Epidural analgesia is commonly used to provide several types of pain relief. Although this technique has been widely used with many advantages, currently the complications appear to be increasing. Especially, inadvertent intravascular cannulation and intravascular local anesthetic administration can lead to fatal consequences.


Data was collected on 296 patients undergoing elective thoracic or abdominal surgery. Two detection methods were utilized to confirm the epidural intravascular cannulation; flashback and aspiration of indwelling catheter, and injection of a contrast agent through the catheter under fluoroscopy were used to guide the placement of the catheter and to examine the intravascular cannulation.


Epidural intravascular cannulation was reported in 4 out of 296 cases (1.4%), and 1 patient underwent subdural cannulation. Among the 4 cases of epidural intravascular cannulation, two were confirmed by the flashback and aspiration methods, while the remaining cases were only detected by real time fluoroscopy.


In this study, inadvertent epidural intravascular cannulation occurred by as much as 1.4% of thoracic epidural catheterization. Utilizing real time fluoroscopy in addition to flashback and aspiration can enhance the sensitivity of detection.

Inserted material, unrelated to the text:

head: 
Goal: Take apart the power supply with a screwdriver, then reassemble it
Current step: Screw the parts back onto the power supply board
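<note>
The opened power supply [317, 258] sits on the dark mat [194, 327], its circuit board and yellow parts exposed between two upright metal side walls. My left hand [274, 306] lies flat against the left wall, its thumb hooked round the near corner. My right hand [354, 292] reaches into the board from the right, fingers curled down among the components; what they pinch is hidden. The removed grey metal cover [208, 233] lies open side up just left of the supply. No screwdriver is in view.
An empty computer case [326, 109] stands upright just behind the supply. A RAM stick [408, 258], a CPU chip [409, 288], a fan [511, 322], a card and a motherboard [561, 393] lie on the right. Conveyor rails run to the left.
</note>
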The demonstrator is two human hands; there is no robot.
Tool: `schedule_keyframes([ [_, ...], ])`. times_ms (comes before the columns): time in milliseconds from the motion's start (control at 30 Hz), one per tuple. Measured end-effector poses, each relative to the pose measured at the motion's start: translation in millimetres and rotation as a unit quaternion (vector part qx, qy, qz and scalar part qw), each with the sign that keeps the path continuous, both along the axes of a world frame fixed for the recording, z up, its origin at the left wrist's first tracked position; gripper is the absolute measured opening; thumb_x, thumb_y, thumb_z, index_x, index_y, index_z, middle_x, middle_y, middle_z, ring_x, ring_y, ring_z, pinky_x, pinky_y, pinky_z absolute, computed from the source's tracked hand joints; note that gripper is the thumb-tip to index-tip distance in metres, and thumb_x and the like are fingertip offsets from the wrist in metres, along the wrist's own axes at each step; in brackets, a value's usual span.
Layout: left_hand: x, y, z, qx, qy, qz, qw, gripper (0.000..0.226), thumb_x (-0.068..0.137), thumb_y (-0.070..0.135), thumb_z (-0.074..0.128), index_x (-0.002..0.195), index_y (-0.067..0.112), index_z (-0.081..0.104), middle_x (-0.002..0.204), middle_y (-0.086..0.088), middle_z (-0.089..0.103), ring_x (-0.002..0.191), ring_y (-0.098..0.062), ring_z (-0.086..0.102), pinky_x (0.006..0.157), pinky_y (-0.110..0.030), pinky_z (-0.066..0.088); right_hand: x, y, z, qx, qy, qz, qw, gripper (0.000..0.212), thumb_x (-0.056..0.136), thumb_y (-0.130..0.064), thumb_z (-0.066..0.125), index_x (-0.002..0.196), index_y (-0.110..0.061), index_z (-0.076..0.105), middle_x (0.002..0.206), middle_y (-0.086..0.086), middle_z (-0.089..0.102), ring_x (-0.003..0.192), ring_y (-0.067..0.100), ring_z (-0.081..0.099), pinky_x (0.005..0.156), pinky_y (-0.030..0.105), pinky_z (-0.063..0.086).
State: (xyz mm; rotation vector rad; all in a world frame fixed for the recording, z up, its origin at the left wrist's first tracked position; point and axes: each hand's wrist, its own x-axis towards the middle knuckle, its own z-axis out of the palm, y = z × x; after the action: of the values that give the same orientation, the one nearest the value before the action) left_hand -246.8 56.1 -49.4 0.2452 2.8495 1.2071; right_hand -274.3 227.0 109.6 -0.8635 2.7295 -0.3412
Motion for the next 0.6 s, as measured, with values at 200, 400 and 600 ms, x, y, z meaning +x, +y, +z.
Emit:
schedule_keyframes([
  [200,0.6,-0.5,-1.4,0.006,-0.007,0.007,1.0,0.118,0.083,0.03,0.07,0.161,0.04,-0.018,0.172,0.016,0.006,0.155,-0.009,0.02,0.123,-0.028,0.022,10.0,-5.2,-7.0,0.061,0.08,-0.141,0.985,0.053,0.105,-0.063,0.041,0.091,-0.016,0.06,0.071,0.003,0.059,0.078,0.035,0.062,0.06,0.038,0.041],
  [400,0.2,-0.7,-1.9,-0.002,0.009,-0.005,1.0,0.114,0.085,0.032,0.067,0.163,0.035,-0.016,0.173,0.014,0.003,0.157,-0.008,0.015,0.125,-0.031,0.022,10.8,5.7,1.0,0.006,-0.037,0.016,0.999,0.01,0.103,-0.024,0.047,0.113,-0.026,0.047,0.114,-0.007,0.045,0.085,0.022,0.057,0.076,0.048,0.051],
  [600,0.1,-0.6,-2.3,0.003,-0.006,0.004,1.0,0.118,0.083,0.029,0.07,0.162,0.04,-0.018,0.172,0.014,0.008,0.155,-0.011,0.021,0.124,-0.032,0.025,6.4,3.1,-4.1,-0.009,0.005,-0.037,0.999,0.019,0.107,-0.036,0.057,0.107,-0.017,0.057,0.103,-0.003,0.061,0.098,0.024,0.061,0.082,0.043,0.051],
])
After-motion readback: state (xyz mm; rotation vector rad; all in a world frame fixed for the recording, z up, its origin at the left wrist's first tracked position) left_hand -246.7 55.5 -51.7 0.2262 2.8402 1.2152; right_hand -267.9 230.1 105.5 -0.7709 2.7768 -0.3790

Epidural analgesia is commonly used to control low back pain, delivery pain, postherpetic neuralgia, cancer pain, and intraoperative and postoperative pain. It involves catheter installation to continuously inject drugs [1-3]. Compared to oral or intravenous drug administration, the use of epidural analgesia for the purpose of intraoperative and postoperative pain control has been gradually increasing due to its advantages such as increased cardiopulmonary functions, decreased dose of analgesic agents during surgery, fast recovery of gastrointestinal functions after surgery, fast tracheal extubation, and improved motility. However, its frequency of complications also increases in proportion to its increased utilization. Complications of epidural analgesia include infection, bleeding, intravascular administration, nerve injury, and disc injury [4]. Among such complications, unintended epidural intravascular cannulation causes not only the failure of epidural analgesia, but also serious complications such as systemic toxicity by a local anesthetic agent, convulsion, heart attack, and death due to intravascular drug injection [5].
In catheterization for a continuous epidural block, the incidence rate of intravascular cannulation in the lumbar level was reported to be 9-10% [6-9]. For transforaminal epidural injection, the intravascular flow rate was reported to be 20.6%, 8.2% and 6.1% in the cervical, thoracic, and lumbar levels, respectively [10]. However, no study has been conducted to investigate the incidence rate of epidural intravascular cannulation in the cases of cervical or thoracic catheterization. Accordingly, this study was conducted to investigate the incidence rate of epidural intravascular cannulation using real-time fluoroscopy in thoracic epidural catheterization.

Materials and Methods

This study was conducted on patients who were categorized as American Society of Anesthesiologists physical status I-III and who had undergone thoracic epidural catheterization to control intraoperative and postoperative pain, among those who had undergone thoracotomy or abdominal subcostal incision from September 2009 to April 2011. The patients were given an adequate explanation of the purpose of this study and the study procedures before they signed the informed consent form. Of the total of 310 patients, thoracic epidural catheterization was conducted on 296 patients, except 7 patients who refused to undergo the treatment, 5 patients who showed a laboratory finding of bleeding, and 2 patients who had a previous history of allergic reaction to contrast agents. The demographic data of the patients are presented in Table 1.
Thoracic epidural catheterization was conducted on the patients in a prone position. The insertion site of the catheter was aseptically disinfected with povidone, and injected with 2% lidocaine, followed by a one-minute waiting period. Then, an 18 G Touhy needle was inserted into the targeted 6th and 8th thoracic vertebra via the paramedian approach using fluoroscopy (OEC series 9800, General Electronics, USA). The epidural space was identified via the loss of resistance technique using a saline solution, followed by epidural catheter installation. Once the catheter was installed, the potential occurrence of flashback through the catheter was examined for one minute, and then aspiration was conducted to examine the presence of blood. Then, a 3 ml of contrast agent (Iopamino® 370, Ilsung, Korea) was injected at a rate of 2-3 ml/sec under real-time fluoroscopy while observing the intravascular cannulation.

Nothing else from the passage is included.